Vote of confidence

by Rick Johansen

The final kiss of death for Jeremy Corbyn’s ill-fated leadership, such as it is, of the Labour Party. Sadly for him, UNITE leader Len McCluskey has given him his full support. It’s the political equivalent of the football club chairman giving a vote of confidence to his manager. You know the game’s nearly up.

Mind you, Len’s criticism that preceded his declaration of full support to the Glorious Leader was not exactly devastating because all he said was that Corbyn’s “shoot to kill” remarks were “inappropriate”. Inappropriate is hardly the word I would have chosen and if UNITE’s supremo was to ask his members, who donated £100,000 of subscriptions towards Corbyn’s election campaign, I wonder if they might just have a slightly different take on the matter. I am not the only person who thinks that Corbyn’s pathetic, ill-considered remarks have changed everything and he will never recover from it, certainly not in the eyes of ordinary voters.

I am not surprised to find my views about Corbyn are a minority in the Labour Party. 66% of Labour members think Corbyn is doing a good job whilst no less than 88% of his supporters think the same. At the same time, Labour’s poll figures are going through the floor as the electorate looks away in horror at the unfolding car crash and David Cameron’s Tory Party moves into a double digit lead. And this at the time when the Tories are in the middle of making the “difficult decisions”, that is nasty and unpleasant stuff to you and I and it will be catastrophic to those who depend on Labour being a serious political party.

Of course, if you are on the centre left of Labour, as I am, by conviction and not pragmatism (although the latter matters if you want to win elections), you are told to shut up, stop shouting from the sidelines, to eff off and join the Tories (because that’s where right wing, Tory-lite non-believers should be, even if they absolutely loathe everything the Tories stand for), accept Corbyn’s mandate from the members and so forget the mandate that Labour MPs got from some 10 million voters just a few months ago. Much as democracy can be annoying to those of us who still sometimes wonder if they will wake up and find Corbyn’s election to the leadership was a summer long nightmare, it’s a nuisance to his supporters, so they’ll turn away and pretend May’s election never happened.

It is already true that Labour is beginning to haemorrhage members who are not of the hard left. And who could blame them? It is not just Corbyn’s politics that are turning people away, but his basic incompetence and unfitness for the role of Leader of the Opposition. I agree with much of what he stands for but he is as mealy-mouthed and noncommittal on some issues as some Lib Dems. He is a mass of contradictions and qualifications. The Tories are about to inflict upon us a level of spending cuts that would have made Margaret Thatcher blanch, but Corbyn has nothing coherent to say.

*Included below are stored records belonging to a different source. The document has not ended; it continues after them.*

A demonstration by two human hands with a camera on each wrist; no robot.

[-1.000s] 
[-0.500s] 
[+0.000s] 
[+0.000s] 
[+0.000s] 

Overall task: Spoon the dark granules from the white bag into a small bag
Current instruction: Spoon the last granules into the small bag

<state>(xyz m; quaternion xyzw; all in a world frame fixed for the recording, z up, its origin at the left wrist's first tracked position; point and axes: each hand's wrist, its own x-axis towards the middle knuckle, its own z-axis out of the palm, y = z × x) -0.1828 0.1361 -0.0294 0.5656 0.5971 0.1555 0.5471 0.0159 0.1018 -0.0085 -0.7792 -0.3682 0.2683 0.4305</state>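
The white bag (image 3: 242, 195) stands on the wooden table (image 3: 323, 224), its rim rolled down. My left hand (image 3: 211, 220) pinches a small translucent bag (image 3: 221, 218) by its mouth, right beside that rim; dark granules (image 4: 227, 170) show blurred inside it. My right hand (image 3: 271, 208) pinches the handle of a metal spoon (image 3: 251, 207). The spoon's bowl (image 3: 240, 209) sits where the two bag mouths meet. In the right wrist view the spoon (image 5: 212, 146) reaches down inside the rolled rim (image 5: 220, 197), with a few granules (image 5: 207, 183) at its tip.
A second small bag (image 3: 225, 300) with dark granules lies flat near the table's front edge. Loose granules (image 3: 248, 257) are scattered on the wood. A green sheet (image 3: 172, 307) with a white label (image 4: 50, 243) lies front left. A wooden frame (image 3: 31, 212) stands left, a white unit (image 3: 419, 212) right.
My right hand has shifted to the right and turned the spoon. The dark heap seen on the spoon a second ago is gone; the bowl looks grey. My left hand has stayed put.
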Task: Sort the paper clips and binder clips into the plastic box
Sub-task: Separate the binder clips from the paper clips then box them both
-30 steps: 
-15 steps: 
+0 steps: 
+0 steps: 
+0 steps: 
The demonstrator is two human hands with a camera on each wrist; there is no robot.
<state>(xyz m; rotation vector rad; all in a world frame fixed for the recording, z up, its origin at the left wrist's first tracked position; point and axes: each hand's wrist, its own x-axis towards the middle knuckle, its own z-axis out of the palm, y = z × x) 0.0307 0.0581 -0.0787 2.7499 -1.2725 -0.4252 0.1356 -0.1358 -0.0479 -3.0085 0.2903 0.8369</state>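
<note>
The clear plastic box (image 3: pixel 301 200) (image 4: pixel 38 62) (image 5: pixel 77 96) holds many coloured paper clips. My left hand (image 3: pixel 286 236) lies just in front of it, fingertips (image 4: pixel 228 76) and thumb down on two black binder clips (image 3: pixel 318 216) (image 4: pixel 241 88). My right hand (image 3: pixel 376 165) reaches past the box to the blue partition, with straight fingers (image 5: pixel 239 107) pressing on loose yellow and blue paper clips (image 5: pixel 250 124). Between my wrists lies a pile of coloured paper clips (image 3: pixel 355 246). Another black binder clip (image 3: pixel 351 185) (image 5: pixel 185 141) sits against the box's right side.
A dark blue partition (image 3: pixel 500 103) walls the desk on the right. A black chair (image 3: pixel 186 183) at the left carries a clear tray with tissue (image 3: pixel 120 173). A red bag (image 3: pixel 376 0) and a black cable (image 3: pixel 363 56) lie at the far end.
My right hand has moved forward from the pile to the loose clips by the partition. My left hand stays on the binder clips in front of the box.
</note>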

Tomorrow is going to be a critical day for the country. George Osborne will begin the next stage of unravelling the very principles of having a public sector, imposing austerity as we have never seen before. The master tactician Chancer of the Exchequer will be up against Corbyn’s right hand man, John McDonnell who will have one chance to set out a vision for the future that does not include a decade more of austerity. He will be expected to demolish Osborne’s arguments one by one and convince the country that Labour is serious and has a genuine alternative. He had better take it, not just for Labour’s sake, but for the country.

McCluskey adds: “Jeremy has my full support as he develops his alternative programme to that of this disastrous government.” Develops it? What the hell has he been doing all these years on the back benches, apart from voting against his own party? He can’t stand up from the front bench and say, “We oppose this draconian policy of austerity and now we are having a good think about it. So there.”

And what of Len McCluskey, the man who chooses the Labour leader from his plush UNITE offices, the man who gave us Ed Miliband and now Jeremy Corbyn? Not an edifying record is it but I fully expect McCluskey will soon have a successor in mind once Corbyn has gone, probably with George Galloway or Ken Livingstone in the box seat.